RECORDED DATA section start
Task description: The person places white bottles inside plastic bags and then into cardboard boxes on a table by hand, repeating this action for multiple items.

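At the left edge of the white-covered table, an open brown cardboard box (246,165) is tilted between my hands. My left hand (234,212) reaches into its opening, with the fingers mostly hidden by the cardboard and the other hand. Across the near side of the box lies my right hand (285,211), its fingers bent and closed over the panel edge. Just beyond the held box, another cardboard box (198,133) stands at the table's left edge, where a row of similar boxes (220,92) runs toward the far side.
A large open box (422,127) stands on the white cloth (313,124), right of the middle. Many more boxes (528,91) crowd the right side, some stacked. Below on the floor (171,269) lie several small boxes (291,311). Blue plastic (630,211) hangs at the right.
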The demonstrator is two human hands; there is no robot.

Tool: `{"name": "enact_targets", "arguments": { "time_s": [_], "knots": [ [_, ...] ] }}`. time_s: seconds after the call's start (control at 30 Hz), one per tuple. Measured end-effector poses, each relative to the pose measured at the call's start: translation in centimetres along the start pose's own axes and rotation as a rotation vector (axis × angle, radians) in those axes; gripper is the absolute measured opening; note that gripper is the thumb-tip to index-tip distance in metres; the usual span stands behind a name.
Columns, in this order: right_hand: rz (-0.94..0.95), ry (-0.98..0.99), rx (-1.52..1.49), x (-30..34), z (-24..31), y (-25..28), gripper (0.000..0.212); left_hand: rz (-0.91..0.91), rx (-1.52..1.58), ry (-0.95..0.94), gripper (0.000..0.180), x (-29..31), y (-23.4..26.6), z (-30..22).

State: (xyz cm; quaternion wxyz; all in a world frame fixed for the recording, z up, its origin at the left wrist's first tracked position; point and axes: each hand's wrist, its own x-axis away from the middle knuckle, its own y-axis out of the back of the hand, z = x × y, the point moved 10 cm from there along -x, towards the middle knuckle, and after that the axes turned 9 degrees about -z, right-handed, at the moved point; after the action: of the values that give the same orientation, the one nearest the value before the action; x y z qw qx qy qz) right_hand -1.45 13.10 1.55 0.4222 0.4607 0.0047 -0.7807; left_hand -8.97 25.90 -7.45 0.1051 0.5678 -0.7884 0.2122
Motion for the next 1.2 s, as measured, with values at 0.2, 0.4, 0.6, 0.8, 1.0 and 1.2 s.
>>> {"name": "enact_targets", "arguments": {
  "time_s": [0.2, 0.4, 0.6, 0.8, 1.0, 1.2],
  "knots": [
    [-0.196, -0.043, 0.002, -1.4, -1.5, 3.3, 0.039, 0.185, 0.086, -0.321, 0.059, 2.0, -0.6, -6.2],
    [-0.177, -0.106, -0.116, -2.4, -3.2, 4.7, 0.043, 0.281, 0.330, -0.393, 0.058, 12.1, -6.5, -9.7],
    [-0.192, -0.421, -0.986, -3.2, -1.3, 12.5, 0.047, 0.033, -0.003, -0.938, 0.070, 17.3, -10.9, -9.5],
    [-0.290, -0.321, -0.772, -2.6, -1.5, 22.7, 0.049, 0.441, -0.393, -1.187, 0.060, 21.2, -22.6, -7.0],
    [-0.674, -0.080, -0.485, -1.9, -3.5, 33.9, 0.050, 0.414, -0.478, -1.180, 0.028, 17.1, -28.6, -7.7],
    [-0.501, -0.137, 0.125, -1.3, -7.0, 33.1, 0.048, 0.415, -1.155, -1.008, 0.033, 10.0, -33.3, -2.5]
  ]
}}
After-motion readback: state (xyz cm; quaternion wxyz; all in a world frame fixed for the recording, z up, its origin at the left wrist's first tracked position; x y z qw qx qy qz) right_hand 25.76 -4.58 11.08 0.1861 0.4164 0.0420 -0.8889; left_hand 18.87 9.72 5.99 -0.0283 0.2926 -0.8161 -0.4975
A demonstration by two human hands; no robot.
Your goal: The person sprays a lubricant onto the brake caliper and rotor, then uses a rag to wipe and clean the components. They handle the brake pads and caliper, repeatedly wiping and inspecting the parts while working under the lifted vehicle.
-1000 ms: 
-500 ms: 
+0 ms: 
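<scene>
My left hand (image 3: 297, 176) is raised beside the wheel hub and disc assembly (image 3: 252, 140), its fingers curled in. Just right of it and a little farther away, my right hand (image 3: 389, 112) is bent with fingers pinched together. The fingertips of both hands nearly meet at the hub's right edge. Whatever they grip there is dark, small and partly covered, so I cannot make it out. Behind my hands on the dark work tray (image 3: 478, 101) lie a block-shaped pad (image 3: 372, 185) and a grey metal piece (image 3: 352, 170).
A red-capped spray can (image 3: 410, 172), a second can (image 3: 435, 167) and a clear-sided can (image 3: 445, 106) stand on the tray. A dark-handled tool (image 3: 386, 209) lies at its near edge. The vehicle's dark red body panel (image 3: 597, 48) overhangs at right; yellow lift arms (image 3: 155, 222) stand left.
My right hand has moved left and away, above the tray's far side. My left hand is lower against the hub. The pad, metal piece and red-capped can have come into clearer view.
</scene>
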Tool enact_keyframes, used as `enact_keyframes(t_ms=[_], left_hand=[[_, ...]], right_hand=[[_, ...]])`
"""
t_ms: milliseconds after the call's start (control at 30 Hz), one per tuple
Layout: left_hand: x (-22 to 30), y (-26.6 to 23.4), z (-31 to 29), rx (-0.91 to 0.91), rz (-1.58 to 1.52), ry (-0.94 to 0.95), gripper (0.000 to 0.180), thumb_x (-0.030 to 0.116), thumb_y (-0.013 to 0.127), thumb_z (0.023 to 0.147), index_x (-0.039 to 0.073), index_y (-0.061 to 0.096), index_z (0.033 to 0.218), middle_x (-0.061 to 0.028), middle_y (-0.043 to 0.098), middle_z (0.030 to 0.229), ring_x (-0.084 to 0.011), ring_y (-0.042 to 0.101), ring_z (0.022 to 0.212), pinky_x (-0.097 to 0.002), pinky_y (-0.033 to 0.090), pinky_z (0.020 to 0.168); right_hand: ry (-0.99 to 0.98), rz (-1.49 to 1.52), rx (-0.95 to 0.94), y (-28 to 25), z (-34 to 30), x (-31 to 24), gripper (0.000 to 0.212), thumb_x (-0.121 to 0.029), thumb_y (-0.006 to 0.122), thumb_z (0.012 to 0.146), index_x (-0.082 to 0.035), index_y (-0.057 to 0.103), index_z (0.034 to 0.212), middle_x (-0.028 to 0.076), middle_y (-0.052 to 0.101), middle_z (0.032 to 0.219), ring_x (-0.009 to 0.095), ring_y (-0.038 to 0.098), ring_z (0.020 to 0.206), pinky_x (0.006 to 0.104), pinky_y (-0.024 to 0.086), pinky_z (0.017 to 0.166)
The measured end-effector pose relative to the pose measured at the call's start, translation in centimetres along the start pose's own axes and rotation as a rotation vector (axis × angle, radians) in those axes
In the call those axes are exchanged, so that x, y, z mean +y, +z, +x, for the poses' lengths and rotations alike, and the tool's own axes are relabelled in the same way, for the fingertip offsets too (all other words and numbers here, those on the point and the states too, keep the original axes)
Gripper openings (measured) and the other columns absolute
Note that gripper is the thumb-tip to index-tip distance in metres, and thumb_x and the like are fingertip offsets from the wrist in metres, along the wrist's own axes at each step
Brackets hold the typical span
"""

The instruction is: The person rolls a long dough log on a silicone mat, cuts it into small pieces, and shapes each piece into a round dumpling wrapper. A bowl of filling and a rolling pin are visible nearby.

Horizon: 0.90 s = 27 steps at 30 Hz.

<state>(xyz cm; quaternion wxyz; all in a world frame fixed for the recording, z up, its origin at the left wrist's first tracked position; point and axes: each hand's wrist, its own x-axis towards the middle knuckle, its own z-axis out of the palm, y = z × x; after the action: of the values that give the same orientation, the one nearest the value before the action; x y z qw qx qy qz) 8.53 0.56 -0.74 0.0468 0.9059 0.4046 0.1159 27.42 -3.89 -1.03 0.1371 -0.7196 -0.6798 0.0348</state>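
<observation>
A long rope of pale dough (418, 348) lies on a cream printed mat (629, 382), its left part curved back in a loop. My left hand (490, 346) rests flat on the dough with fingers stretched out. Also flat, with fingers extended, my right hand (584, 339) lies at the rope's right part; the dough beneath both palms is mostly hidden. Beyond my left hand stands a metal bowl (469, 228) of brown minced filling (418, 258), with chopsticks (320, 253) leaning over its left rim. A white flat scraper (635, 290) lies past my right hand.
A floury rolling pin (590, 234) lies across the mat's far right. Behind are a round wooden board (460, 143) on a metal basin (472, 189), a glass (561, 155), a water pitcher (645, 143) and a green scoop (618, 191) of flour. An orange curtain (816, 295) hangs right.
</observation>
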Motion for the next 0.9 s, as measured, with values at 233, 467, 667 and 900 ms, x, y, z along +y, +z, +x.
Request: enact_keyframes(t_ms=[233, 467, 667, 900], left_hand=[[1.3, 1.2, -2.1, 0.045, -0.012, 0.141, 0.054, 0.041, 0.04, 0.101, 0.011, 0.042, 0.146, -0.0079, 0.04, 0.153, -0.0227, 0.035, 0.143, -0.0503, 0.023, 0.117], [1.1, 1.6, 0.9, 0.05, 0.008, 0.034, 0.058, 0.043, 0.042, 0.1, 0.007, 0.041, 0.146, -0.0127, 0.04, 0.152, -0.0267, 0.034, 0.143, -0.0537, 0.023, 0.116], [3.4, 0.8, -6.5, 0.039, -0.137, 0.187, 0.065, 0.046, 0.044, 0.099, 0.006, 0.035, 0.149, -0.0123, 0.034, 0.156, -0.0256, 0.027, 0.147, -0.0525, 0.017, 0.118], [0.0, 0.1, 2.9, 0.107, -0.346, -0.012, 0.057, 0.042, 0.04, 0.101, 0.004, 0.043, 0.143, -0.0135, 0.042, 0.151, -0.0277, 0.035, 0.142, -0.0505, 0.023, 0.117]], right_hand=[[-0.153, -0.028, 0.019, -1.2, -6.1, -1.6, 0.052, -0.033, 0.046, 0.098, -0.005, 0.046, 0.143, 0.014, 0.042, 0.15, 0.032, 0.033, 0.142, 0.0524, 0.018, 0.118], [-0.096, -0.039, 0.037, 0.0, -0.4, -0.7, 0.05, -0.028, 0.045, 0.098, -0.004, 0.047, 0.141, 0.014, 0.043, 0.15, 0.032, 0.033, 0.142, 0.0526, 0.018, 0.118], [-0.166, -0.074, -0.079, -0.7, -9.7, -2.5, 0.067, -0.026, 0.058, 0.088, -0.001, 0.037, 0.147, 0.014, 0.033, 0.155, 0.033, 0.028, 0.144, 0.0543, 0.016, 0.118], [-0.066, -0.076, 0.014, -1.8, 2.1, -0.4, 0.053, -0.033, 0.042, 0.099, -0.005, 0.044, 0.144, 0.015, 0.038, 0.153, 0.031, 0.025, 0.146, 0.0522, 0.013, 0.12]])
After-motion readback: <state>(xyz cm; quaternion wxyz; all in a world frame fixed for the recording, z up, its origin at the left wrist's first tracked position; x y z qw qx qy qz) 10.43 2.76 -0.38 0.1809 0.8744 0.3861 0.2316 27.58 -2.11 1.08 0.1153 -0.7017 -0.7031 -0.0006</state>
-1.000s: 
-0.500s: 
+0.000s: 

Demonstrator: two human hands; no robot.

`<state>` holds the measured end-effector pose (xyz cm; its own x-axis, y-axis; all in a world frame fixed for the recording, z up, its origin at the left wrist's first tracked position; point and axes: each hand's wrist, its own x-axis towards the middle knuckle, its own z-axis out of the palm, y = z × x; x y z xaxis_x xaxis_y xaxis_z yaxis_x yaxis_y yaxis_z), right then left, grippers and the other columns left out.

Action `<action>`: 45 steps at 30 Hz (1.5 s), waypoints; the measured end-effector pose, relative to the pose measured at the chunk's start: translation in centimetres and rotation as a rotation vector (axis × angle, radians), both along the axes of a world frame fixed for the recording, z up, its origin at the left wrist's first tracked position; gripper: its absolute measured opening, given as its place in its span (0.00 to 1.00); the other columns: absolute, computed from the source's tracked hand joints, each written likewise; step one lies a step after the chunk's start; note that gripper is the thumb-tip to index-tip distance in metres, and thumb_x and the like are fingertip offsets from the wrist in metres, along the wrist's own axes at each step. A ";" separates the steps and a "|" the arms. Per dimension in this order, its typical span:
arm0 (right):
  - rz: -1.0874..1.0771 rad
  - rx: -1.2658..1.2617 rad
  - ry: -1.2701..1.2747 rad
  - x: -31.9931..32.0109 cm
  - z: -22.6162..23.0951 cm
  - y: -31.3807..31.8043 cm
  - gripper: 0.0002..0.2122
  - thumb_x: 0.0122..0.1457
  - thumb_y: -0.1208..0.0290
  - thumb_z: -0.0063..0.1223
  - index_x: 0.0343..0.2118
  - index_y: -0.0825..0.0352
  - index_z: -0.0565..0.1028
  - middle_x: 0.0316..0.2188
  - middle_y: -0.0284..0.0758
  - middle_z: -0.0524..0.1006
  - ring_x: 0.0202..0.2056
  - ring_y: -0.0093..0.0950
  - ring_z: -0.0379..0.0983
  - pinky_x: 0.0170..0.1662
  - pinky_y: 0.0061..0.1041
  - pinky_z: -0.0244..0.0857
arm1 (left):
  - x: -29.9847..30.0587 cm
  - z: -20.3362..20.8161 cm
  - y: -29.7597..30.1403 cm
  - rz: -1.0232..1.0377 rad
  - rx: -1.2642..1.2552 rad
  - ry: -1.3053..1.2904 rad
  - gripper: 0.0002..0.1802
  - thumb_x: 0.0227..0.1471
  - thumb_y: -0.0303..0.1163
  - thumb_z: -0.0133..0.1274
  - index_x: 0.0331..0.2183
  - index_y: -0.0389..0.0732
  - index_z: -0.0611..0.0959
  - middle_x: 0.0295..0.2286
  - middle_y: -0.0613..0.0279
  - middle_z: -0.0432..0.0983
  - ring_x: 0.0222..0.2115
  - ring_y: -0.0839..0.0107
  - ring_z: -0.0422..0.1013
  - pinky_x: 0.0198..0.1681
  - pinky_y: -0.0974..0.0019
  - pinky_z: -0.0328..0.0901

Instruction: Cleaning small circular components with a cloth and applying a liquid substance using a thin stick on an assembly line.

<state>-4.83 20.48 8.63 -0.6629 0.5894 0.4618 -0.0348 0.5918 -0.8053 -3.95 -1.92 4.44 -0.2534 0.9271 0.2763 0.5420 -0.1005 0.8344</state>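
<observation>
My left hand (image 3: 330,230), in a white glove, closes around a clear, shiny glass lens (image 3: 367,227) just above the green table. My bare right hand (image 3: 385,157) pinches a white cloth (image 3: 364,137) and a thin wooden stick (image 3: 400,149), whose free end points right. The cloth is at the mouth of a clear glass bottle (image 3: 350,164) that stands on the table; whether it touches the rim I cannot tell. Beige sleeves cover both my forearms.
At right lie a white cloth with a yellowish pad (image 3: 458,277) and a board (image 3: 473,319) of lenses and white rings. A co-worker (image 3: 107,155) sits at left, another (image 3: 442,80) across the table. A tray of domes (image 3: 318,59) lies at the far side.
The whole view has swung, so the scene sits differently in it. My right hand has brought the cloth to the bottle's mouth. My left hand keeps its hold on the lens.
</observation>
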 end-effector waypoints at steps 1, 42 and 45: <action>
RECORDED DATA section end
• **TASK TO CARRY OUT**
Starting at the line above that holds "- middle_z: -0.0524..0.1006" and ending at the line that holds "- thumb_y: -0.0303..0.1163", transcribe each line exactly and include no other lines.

• **TASK RESPONSE**
  - middle_z: -0.0524..0.1006
  - ring_x: 0.0202..0.2056
  - ring_y: -0.0093..0.0950
  - ring_z: -0.0379..0.0983
  - pinky_x: 0.0170..0.1662
  - pinky_y: 0.0061..0.1041
  - pinky_z: -0.0244..0.0857
arm1 (left):
  - x: -29.9847..30.0587 cm
  - z: -20.3362..20.8161 cm
  - y: -29.7597..30.1403 cm
  - rz: -1.0232..1.0377 rad
  - rx: -1.2642..1.2552 rad
  - ry: -1.3053..1.2904 rad
  - gripper: 0.0002..0.1802
  - thumb_x: 0.0227..0.1471
  - thumb_y: -0.0303..0.1163

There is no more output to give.